## Required action
Repeat the records. Match each character exactly.

## Source records
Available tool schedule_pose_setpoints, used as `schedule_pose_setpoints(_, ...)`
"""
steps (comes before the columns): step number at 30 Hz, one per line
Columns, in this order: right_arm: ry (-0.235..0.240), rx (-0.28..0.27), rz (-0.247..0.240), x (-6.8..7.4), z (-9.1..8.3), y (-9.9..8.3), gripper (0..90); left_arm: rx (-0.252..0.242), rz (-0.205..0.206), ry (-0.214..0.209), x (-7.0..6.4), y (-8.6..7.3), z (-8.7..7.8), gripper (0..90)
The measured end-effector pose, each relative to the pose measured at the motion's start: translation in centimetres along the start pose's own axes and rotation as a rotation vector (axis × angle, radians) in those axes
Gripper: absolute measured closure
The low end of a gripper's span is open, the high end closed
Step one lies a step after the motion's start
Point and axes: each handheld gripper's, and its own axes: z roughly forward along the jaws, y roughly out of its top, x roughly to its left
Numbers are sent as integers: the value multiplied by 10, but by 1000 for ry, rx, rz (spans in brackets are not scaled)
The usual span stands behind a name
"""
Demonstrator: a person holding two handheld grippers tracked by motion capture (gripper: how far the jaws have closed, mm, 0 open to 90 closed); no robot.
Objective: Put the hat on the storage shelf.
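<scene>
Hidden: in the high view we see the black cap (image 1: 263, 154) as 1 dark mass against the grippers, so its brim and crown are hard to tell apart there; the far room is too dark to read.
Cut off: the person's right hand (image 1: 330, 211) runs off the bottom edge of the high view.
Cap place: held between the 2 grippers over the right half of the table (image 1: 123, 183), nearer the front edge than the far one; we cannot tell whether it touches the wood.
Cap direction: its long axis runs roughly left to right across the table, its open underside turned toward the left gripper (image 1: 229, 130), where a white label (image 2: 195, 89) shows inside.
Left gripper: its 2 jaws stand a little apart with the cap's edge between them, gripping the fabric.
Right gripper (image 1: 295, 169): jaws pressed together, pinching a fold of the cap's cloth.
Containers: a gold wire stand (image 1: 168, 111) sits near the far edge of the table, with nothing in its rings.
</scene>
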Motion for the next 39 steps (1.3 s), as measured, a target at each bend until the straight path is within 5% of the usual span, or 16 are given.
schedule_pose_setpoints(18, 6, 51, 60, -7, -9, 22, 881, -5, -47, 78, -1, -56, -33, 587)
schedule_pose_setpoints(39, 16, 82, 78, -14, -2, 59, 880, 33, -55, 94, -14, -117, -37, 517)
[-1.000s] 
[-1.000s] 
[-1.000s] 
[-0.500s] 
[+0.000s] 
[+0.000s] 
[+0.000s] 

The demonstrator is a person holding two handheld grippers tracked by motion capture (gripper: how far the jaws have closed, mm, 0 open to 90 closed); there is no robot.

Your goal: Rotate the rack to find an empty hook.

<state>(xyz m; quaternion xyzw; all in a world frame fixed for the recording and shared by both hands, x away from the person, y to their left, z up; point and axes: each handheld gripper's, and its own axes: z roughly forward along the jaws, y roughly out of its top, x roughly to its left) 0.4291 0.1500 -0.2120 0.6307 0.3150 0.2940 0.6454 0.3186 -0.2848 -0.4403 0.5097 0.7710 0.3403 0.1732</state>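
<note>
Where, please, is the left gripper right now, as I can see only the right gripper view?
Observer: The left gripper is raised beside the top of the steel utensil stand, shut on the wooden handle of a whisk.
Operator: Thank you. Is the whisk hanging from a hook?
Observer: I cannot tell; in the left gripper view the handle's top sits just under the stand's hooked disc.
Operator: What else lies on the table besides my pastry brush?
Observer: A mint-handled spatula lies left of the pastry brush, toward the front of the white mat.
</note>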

## Response below
Available tool schedule_pose_setpoints, used as `schedule_pose_setpoints(_, ...)`
"""
steps (comes before the columns): step number at 30 Hz, one per line
Columns, in this order: right_arm: ry (-0.235..0.240), rx (-0.28..0.27), rz (-0.247..0.240), x (-6.8..7.4), z (-9.1..8.3), y (-9.9..8.3), gripper (0..90); left_arm: rx (-0.252..0.242), rz (-0.205..0.206), ry (-0.214..0.209), x (-7.0..6.4), y (-8.6..7.3), z (-8.7..7.8), gripper (0..90)
The measured end-effector pose, each relative to the pose measured at the motion's start: translation in centimetres along the start pose's own axes and rotation as a rotation vector (axis × angle, radians) in those axes
Gripper: absolute measured closure
The low end of a gripper's span is open, the high end closed
Step one lies a step after the motion's start
Point and axes: each handheld gripper's, and its own axes: z roughly forward along the jaws, y roughly out of its top, x roughly to its left
Numbers are sent as integers: the value multiplied by 10, but by 1000 for ry, rx, rz (spans in brackets are not scaled)
The usual span stands behind a name
"""
Demonstrator: a person holding two handheld grippers tracked by motion capture (gripper: how far the jaws have closed, mm, 0 open to 90 closed); no robot.
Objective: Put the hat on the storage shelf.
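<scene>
Hidden: in the high view we see the black cap (image 1: 263, 154) as 1 dark mass against the grippers, so its brim and crown are hard to tell apart there; the far room is too dark to read.
Cut off: the person's right hand (image 1: 330, 211) runs off the bottom edge of the high view.
Cap place: held between the 2 grippers over the right half of the table (image 1: 123, 183), nearer the front edge than the far one; we cannot tell whether it touches the wood.
Cap direction: its long axis runs roughly left to right across the table, its open underside turned toward the left gripper (image 1: 229, 130), where a white label (image 2: 195, 89) shows inside.
Left gripper: its 2 jaws stand a little apart with the cap's edge between them, gripping the fabric.
Right gripper (image 1: 295, 169): jaws pressed together, pinching a fold of the cap's cloth.
Containers: a gold wire stand (image 1: 168, 111) sits near the far edge of the table, with nothing in its rings.
</scene>
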Motion for the next 39 steps (1.3 s), as measured, a target at each bend until the straight path is within 5% of the usual span, or 16 are given.
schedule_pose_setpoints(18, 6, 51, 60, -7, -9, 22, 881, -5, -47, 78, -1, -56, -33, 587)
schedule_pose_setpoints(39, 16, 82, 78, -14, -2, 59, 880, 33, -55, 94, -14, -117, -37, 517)
[-1.000s] 
[-1.000s] 
[-1.000s] 
[-0.500s] 
[+0.000s] 
[+0.000s] 
[+0.000s] 

The demonstrator is a person holding two handheld grippers tracked by motion capture (gripper: how far the jaws have closed, mm, 0 open to 90 closed); there is no robot.

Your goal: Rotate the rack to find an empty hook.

<state>(xyz m; quaternion xyzw; all in a world frame fixed for the recording and shared by both hands, x away from the person, y to their left, z up; point and axes: each handheld gripper's, and its own axes: z roughly forward along the jaws, y roughly out of its top, x roughly to its left) 0.4291 0.1500 -0.2120 0.6307 0.3150 0.2940 0.6454 0.3186 -0.2848 -0.4403 0.5097 0.7710 0.3403 0.1732</state>
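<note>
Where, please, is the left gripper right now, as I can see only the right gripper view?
Observer: The left gripper is raised beside the top of the steel utensil stand, shut on the wooden handle of a whisk.
Operator: Thank you. Is the whisk hanging from a hook?
Observer: I cannot tell; in the left gripper view the handle's top sits just under the stand's hooked disc.
Operator: What else lies on the table besides my pastry brush?
Observer: A mint-handled spatula lies left of the pastry brush, toward the front of the white mat.
</note>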

Nothing more is required for this answer.